Aim of the task: If a line of the data below holds the word "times", list it.

Data block:

========================================

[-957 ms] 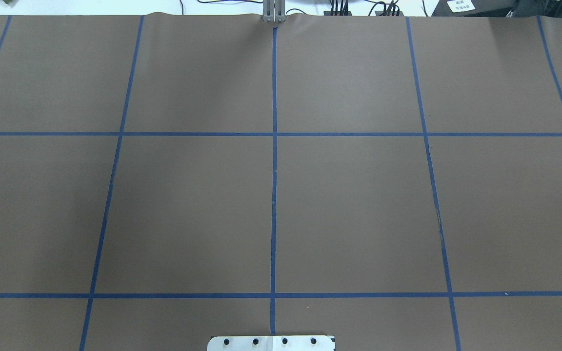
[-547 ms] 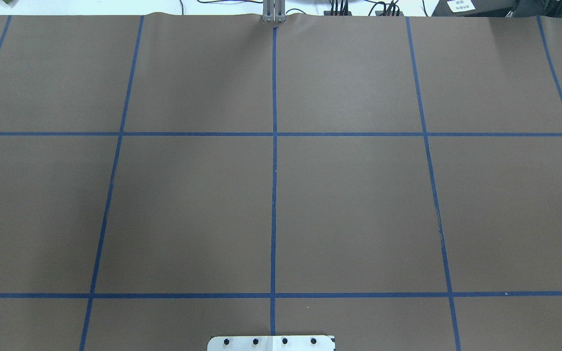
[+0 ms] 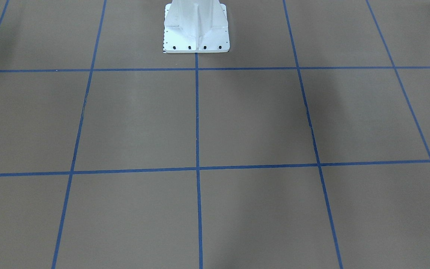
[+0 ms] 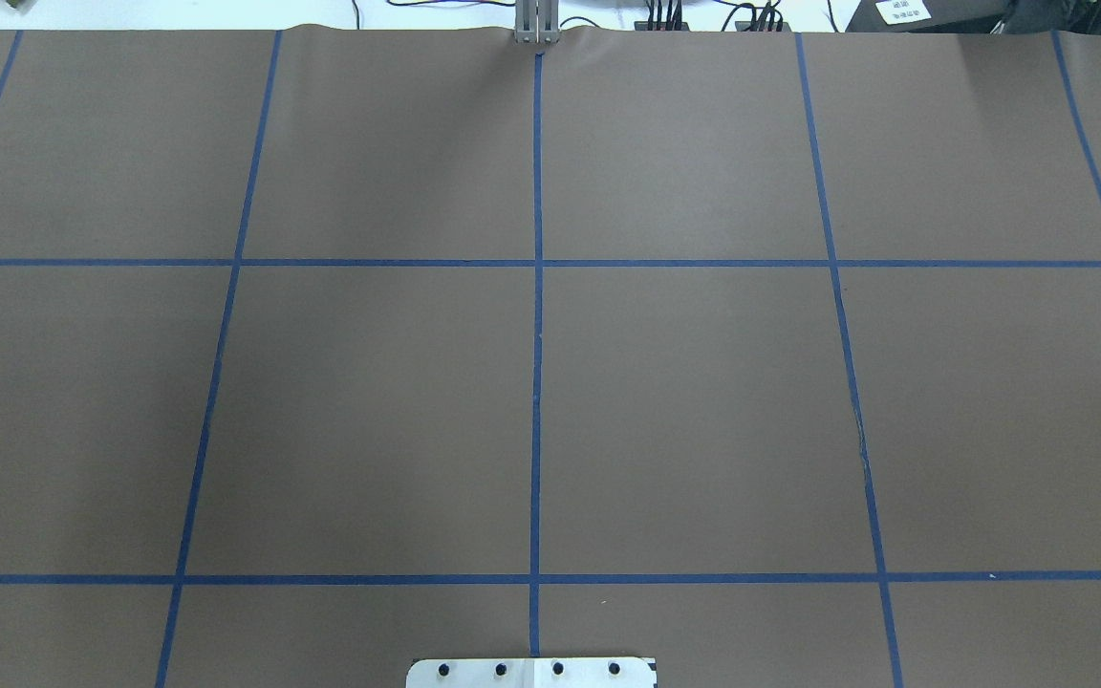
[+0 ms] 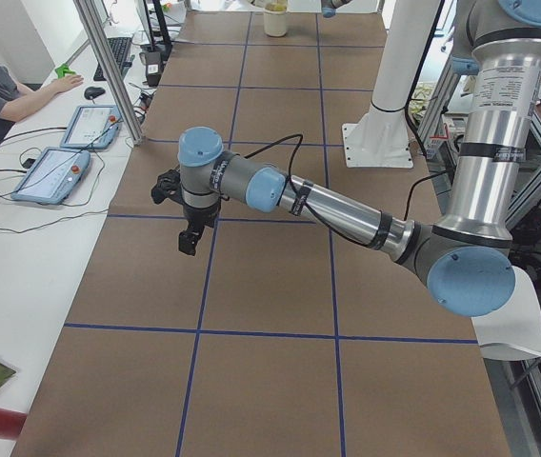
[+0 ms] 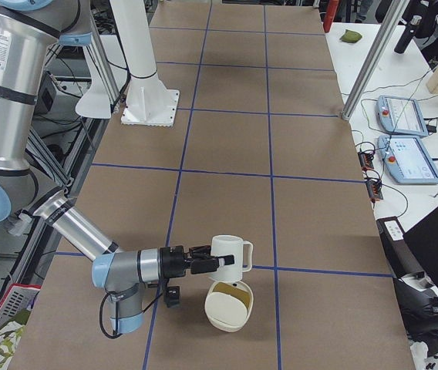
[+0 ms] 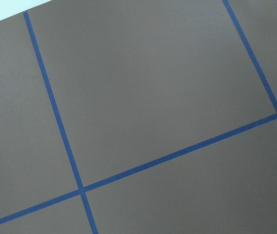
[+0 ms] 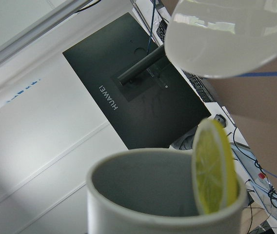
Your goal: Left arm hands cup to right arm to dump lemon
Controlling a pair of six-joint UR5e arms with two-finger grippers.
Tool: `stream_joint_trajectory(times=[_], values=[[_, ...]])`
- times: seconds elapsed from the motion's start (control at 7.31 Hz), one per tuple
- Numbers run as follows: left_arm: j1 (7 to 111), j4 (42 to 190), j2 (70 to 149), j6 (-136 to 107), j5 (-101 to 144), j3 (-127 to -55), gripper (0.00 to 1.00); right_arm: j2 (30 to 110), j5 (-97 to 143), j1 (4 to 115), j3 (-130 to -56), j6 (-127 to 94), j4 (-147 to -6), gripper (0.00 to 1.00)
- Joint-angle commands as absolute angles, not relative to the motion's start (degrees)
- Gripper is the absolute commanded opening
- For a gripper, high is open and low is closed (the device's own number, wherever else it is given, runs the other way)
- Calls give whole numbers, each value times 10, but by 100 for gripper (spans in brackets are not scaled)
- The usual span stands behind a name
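The cup [image 6: 230, 257] tips at the right pincer [image 6: 208, 263] over a bowl [image 6: 223, 316], lemon [image 8: 214, 168] at the cup's lip. The slice could clip the bowl's rim and land on the desk [image 6: 227, 139]. Whether the pincer is clamped, I cannot tell.

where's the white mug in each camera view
exterior right: cup low centre, by the right gripper, above a white bowl.
right wrist-mounted: cup bottom centre, lemon at its rim.
exterior left: small white vessel at the far top edge; cannot tell which.
exterior front-facing: not in it.
overhead exterior: not in it.
left wrist-mounted: not in it.
shared landmark: blue tape grid on the brown table.
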State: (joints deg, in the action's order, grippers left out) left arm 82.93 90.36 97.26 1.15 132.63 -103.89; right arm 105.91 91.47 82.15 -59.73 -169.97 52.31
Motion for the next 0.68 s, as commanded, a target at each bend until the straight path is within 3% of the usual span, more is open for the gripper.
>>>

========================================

Your solution:
Tool: `stream_joint_trajectory(times=[_], values=[[_, ...]])`
- times: seconds elapsed from the motion's start (control at 7.31 Hz), one per tuple
- Calls give whole numbers, each value times 10, but by 100 for gripper (spans in brackets are not scaled)

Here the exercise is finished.